Chasing Down Errors in the Management Data Warehouse Disk Usage Collection Set Report

If you use Management Data Warehouse and the accompanying SSRS reports you might have already noticed the issues with the Disk Usage Collection Set Reports. It is spelled out here – http://social.msdn.microsoft.com/Forums/en-US/sqlkjmanageability/thread/5af56ba9-0ef0-4609-9a23-6da2f59bb266/ – but in summary if you click on the Database Trend line, the graph you see shows you a total database size approximately twice as big as the actual file size. Furthermore, the series fields on the graph – data, reserved, unused and index – don’t really make sense and examining the table view of the data enforces this feeling: Why is Data Size itself as big as the database’s physical data file? Why would Data Size and Unused Size be close the same value? Why are the Unallocated Size and Unused Size values static over time through the entire 100 samples?

In this screen shot from an example database you can see all these issues. The graph reports data size near twice as big as the physical file, a relatively large and suspicious ‘Unused Size’ as well as static values for ‘Unallocated Size’ field.

file vs graph

Obviously, there is more going on here than any clever interpretation of the data or graph can account for… in fact – as I discovered- it is just plain wrong. I dug a little deeper into the data and process underlying the report to figure out why and this post describes what I found out.

Chasing Rabbits:

To begin with let’s review the terms and layout of database disk usage with a review of the old standby sp_spaceused.  Per BOL this proc – when run against a database – returns both summary and detailed results–

Summary

  • database_name:               Name of the current database.
  • database_size:                  Size of the current database in megabytes. database_size includes both data and log files.
  • unallocated space:           Space in the database that has not been reserved for database objects.

Details

  • Reserved:            Total amount of space allocated by objects in the database.
  • Data:                    Total amount of space used by data.
  • Index_size:          Total amount of space used by indexes.
  • Unused:               Total amount of space reserved for objects in the database, but not yet  used.

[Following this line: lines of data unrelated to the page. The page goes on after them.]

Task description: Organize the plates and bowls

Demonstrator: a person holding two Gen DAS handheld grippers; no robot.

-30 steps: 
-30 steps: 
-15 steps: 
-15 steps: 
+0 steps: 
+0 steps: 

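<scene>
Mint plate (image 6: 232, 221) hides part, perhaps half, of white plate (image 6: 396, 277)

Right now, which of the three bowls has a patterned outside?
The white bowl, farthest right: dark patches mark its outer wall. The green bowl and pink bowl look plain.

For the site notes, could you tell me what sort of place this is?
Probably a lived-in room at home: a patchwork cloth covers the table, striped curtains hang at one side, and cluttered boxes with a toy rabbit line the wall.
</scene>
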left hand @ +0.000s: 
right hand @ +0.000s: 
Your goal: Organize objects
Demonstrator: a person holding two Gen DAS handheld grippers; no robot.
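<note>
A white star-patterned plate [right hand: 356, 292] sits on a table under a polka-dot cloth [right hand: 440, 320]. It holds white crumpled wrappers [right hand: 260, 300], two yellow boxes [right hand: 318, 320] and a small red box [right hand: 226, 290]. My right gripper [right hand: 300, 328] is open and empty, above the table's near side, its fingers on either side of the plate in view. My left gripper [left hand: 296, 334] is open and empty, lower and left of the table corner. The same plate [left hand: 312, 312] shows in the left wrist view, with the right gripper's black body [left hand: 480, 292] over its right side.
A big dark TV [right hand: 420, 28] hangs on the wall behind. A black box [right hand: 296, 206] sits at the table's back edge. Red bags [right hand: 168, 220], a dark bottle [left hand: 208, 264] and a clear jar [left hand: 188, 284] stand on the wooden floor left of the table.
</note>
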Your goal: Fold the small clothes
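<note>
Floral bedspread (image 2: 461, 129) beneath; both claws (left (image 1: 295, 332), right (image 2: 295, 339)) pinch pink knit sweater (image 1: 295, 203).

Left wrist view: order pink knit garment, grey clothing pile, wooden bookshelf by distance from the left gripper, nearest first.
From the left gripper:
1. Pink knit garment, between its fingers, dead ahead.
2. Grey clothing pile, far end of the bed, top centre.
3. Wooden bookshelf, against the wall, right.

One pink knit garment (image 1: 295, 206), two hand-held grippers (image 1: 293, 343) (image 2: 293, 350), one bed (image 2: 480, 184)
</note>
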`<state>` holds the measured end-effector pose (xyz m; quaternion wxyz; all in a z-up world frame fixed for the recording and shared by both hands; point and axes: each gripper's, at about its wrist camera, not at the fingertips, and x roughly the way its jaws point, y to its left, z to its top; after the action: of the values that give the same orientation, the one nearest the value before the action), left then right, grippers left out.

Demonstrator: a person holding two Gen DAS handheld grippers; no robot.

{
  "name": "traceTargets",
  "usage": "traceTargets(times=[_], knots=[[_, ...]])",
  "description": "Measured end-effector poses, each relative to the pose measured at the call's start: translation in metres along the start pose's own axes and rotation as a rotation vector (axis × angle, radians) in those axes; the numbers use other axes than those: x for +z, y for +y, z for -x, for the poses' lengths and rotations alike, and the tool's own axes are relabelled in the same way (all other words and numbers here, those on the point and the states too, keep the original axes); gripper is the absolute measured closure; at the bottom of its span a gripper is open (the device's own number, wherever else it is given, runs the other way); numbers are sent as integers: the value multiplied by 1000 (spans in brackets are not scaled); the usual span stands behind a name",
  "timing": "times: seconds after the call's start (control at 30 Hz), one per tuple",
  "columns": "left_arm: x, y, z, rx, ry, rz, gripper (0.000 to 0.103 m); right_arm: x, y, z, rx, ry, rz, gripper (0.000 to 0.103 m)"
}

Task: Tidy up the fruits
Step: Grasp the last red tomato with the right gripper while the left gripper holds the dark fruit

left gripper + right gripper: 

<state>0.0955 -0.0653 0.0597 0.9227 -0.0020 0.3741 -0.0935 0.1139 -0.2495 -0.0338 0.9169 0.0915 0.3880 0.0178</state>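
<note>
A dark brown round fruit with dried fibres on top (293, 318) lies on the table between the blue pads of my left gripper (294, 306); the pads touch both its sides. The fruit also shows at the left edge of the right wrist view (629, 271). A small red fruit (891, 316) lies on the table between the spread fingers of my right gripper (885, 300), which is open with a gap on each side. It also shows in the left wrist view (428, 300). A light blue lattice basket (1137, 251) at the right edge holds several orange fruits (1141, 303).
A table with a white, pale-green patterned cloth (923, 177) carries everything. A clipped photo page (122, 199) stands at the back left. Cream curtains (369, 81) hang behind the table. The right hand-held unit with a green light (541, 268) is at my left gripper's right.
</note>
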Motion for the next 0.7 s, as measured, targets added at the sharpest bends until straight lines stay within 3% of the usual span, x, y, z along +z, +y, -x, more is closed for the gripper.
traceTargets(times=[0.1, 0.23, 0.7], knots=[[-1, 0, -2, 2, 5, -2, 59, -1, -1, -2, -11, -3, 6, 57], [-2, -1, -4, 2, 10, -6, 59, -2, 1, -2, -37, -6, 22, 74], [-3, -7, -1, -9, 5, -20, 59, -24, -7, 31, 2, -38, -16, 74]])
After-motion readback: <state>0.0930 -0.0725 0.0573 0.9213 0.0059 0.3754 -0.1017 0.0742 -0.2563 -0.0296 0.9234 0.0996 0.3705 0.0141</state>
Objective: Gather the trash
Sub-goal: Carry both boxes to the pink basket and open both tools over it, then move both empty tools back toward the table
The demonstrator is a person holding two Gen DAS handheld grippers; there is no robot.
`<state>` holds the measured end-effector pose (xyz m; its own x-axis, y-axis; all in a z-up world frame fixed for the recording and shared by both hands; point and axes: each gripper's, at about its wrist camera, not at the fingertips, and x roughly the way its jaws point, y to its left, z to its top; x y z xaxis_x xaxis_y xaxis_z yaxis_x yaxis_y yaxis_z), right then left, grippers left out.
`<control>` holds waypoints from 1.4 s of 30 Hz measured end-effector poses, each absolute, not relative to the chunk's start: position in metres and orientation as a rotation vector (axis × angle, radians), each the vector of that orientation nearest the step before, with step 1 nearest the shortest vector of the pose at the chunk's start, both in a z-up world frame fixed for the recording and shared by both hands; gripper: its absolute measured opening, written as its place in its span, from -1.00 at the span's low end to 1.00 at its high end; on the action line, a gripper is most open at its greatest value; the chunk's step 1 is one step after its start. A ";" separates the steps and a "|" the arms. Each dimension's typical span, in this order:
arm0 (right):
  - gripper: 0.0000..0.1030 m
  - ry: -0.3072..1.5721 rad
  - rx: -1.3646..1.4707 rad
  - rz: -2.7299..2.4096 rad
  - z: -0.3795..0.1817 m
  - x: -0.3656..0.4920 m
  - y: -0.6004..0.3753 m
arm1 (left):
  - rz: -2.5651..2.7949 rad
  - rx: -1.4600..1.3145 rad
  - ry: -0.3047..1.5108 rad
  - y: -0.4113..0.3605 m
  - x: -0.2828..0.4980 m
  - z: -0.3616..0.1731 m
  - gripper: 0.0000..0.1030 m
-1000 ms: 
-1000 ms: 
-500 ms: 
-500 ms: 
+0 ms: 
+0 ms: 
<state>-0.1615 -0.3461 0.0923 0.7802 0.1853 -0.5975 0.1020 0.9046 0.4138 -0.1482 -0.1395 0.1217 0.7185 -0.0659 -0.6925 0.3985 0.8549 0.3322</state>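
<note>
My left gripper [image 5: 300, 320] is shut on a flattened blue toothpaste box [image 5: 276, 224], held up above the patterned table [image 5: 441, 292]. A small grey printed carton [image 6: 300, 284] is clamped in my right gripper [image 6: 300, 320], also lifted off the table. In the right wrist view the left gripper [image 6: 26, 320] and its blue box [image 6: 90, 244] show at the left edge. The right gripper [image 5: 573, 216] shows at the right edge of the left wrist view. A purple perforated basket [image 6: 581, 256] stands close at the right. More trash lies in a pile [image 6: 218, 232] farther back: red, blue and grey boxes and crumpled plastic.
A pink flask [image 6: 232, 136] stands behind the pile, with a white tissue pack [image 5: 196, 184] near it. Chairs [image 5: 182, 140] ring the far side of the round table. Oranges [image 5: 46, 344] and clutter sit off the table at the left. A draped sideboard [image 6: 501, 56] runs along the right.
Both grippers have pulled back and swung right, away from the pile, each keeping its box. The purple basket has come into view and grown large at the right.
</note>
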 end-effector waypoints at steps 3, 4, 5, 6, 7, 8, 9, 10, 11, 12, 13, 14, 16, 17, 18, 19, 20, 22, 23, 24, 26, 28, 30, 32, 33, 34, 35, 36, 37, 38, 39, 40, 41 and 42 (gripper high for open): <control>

Here we have the general usage-type building blocks that make up a data file (or files) and the layout can be envisioned as something like this–

DFS

…with the Data, Index and Unused blocks summing up to the Reserved size and the remaining ‘free-space’ in the file termed Unallocated.

For the example database shown above sp_spaceused returns–

sp_spaceused MB
database_size 570473
unallocated space 30903.91
data 255669.368*
index_size 185424.8*
unused 2601.024*
reserved 443695.192*

*converted from KB

So – as we suspected- we do not have much of a match up with the Disk Usage Collector report and sp_spaceused for the same database.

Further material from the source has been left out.